» **WORK INSTRUCTIONS**
Restate the full listing precisely as written.
+ + + + + + +
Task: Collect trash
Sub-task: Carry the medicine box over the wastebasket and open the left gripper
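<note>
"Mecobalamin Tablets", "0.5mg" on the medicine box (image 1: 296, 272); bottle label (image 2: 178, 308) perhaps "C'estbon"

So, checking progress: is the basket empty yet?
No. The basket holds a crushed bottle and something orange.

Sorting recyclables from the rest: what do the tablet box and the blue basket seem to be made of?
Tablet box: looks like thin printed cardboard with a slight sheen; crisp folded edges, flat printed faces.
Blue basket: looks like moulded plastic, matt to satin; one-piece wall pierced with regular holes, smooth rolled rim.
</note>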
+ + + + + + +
» **ANSWER AREA**
Task: Collect trash
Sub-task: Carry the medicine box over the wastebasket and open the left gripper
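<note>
"Mecobalamin Tablets", "0.5mg" on the medicine box (image 1: 296, 272); bottle label (image 2: 178, 308) perhaps "C'estbon"

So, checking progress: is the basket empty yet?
No. The basket holds a crushed bottle and something orange.

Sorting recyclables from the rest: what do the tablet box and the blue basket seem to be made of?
Tablet box: looks like thin printed cardboard with a slight sheen; crisp folded edges, flat printed faces.
Blue basket: looks like moulded plastic, matt to satin; one-piece wall pierced with regular holes, smooth rolled rim.
</note>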

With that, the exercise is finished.